Она заскулила, похожая на волка.

– Она уже испорчена, – прошептал Иса.

– Испорчена?

– Ела мясо человека.

– Батюшки…

Как будто Люда об этом не знала. Как будто не знала, что собаки, оставшись в городе один на один с мертвечиной, начнут ее есть. Как будто не видела сегодня женского тела, лопнувшего под их острыми зубами. Как будто не боялась, что Чернуха тоже будет есть мертвечину… Еще до войны за абрикосовой аллеей годами воняла помойка – туда несли мусор со всех соседних дворов. Там рылись бездомные собаки – в отходах жизни человека, находя в них лишь чуть, чтобы не умереть с голоду. Заслышав человеческие шаги, собака поджимала зад до предела, чтобы своим унижением потешить тщеславие человека, чтобы не пнул если не из жалости, то из презрения к ничтожеству собаки. И всей своей позой она словно говорила: «Смотри, человек, как я несчастна. Не бей. Просто позволь собрать крохи с твоего пиршества». Эта картина разрывала Люде душу. Наткнувшись в городе на дворнягу, она страдала невыносимо. Человек приручил волка, а волк согласился на дружбу – в обмен на тепло и еду. Волк особачился и стал верным другом. Но человек предал его – пнул ногой в его новой собачьей ипостаси, отправил на мусорные свалки, не предложив выбора. И Люда несла в себе это предательство, и каждый человек нес, только не у каждого при виде поджатого собачьего зада сердце обливалось кровью, как у нее.

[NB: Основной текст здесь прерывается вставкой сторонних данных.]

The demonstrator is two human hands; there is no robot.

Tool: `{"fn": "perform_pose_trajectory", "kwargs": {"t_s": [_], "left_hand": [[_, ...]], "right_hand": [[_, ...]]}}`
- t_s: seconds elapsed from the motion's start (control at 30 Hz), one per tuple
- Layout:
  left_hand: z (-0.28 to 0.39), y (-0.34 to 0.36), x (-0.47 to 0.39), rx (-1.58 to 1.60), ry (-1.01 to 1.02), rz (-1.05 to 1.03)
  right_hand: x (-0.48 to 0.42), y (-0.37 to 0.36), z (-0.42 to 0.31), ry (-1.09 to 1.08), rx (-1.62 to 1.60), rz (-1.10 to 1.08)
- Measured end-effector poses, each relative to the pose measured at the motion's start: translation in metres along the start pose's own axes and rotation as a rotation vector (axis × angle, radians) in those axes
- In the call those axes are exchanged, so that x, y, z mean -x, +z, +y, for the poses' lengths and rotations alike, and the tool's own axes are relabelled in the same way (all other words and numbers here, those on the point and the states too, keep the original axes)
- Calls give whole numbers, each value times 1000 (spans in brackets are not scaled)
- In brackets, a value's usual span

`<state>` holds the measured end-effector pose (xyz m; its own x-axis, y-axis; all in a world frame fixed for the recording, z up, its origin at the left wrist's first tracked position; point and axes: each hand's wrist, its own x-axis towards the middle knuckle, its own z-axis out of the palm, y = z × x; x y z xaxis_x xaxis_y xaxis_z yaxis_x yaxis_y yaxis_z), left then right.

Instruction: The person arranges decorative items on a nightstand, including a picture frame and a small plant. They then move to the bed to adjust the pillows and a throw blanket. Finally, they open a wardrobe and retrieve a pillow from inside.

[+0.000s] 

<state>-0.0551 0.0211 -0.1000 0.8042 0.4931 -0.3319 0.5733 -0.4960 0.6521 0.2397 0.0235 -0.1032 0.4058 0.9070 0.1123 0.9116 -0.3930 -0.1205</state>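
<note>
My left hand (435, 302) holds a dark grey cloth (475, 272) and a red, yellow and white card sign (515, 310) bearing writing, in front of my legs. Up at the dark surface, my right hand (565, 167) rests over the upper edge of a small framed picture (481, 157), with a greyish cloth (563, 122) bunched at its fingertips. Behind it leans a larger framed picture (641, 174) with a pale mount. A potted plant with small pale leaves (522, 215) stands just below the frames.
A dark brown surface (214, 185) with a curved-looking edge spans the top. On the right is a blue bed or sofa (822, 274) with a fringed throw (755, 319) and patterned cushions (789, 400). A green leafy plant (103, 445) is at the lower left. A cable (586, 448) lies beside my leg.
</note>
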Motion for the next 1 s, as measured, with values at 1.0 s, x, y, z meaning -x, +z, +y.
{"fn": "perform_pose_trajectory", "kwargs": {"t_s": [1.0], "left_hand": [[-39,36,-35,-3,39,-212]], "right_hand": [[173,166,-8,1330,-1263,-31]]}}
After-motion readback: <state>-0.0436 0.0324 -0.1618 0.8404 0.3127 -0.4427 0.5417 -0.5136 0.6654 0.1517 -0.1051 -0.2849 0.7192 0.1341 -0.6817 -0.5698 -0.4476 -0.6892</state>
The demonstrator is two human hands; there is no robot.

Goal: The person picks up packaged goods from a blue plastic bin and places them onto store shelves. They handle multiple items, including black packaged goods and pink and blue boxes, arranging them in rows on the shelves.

– У меня был муж и была собака, – сказала она. – Муж уехал, а я осталась…

Зачем она это говорила? Неужели ей нужна была жалость Исы? Нет, не нужна… И все же зачем-то она это говорила…

– Сука у меня родила. Я и осталась…

– Так поступил бы старый человек гор… – отозвался Иса.

Собака мягко, пригнув спину и загребая лапами, сошла с кучи. Полоснула Люду взглядом. В нем притаилась агрессия и алчность, которые сейчас прольются человеческой кровью. Эта сука, похожая на волка, ненавидела Люду так, словно та одна олицетворяла всех людей. Но еще больше сука хотела есть. А ее щенки хотели пить Людину кровь из вымени своей оволчившейся матери. В этом разрушенном городе все возвращалось на круги своя – собаки снова становились волками. Так человеку и надо.